The problem: Beginning with the line of the entries below that holds "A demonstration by" and ending with the line that holds "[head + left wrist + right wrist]", transcribe each line exactly as written. Pictures stay out.

Listed records:
________________________________________
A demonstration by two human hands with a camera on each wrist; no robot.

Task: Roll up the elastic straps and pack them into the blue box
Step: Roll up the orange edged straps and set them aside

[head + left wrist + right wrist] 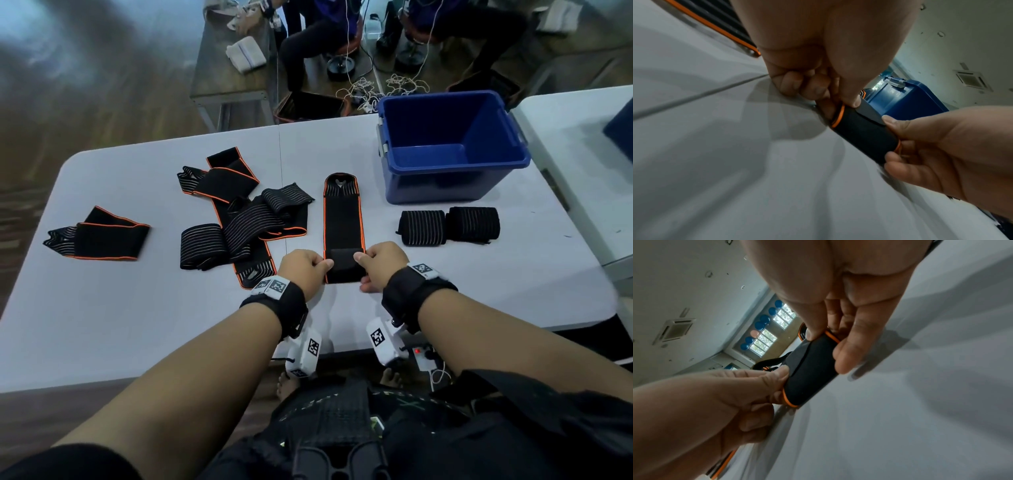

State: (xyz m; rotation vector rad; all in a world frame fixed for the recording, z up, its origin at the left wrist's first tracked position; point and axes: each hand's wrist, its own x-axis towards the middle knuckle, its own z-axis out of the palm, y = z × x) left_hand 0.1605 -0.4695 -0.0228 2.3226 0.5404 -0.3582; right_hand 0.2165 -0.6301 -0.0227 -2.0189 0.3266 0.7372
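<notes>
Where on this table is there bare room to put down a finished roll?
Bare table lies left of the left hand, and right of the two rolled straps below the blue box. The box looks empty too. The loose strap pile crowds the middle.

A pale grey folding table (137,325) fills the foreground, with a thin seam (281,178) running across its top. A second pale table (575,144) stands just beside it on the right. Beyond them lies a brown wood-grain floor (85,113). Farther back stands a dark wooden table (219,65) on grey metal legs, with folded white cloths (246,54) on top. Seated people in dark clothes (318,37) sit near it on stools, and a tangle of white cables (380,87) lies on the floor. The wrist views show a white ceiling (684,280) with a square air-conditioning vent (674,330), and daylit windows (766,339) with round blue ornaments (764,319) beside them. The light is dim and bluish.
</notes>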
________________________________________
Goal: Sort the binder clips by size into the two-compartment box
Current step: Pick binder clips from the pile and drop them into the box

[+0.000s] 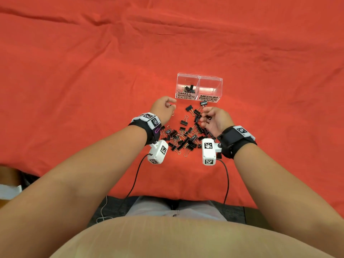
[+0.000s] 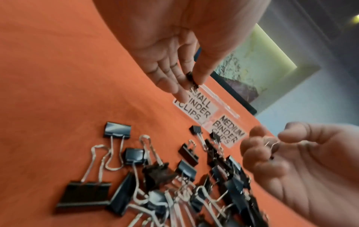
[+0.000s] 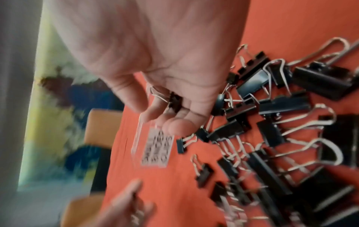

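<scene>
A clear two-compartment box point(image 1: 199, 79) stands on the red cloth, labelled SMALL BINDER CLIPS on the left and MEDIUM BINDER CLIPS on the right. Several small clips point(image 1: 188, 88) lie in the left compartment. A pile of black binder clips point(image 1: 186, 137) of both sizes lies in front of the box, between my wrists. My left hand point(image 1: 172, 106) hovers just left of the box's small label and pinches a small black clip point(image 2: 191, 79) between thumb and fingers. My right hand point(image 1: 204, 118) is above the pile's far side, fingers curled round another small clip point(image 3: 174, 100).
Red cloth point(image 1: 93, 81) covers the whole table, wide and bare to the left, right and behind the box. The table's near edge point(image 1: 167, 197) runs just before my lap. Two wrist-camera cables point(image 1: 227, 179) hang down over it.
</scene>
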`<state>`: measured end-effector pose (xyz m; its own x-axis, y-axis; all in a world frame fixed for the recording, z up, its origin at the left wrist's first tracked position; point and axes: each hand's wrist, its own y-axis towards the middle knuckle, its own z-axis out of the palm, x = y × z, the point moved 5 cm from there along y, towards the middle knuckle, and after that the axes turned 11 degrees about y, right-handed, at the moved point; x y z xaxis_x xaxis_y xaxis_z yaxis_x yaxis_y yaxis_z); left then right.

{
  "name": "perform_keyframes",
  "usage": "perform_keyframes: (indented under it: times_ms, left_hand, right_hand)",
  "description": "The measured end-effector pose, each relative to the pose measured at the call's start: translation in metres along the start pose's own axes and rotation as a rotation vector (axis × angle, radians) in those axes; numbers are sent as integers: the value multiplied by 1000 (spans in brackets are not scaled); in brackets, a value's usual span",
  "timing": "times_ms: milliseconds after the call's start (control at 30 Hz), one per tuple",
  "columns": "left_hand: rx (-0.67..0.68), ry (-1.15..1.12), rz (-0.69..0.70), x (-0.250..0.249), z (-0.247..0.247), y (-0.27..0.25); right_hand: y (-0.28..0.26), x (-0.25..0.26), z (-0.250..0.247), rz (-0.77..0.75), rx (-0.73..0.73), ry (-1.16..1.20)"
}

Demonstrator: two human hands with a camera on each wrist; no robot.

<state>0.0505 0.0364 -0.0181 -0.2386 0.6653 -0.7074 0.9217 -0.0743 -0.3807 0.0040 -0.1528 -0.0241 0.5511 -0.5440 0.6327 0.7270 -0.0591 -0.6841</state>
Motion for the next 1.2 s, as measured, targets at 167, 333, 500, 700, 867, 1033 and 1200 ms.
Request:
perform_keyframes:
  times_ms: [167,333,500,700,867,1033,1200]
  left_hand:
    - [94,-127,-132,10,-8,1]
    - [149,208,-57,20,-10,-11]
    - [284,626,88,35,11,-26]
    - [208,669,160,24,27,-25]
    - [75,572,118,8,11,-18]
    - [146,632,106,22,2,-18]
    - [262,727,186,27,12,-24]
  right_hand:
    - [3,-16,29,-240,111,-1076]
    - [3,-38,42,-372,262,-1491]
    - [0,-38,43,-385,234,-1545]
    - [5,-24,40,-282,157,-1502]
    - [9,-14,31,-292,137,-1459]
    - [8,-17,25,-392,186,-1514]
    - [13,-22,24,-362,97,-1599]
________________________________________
Answer for this exercise:
A demonstration by two human hands with a camera on each wrist; no robot.

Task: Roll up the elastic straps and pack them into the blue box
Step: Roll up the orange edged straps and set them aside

[head + left wrist + right wrist] 

The exercise is done, with nothing left to add.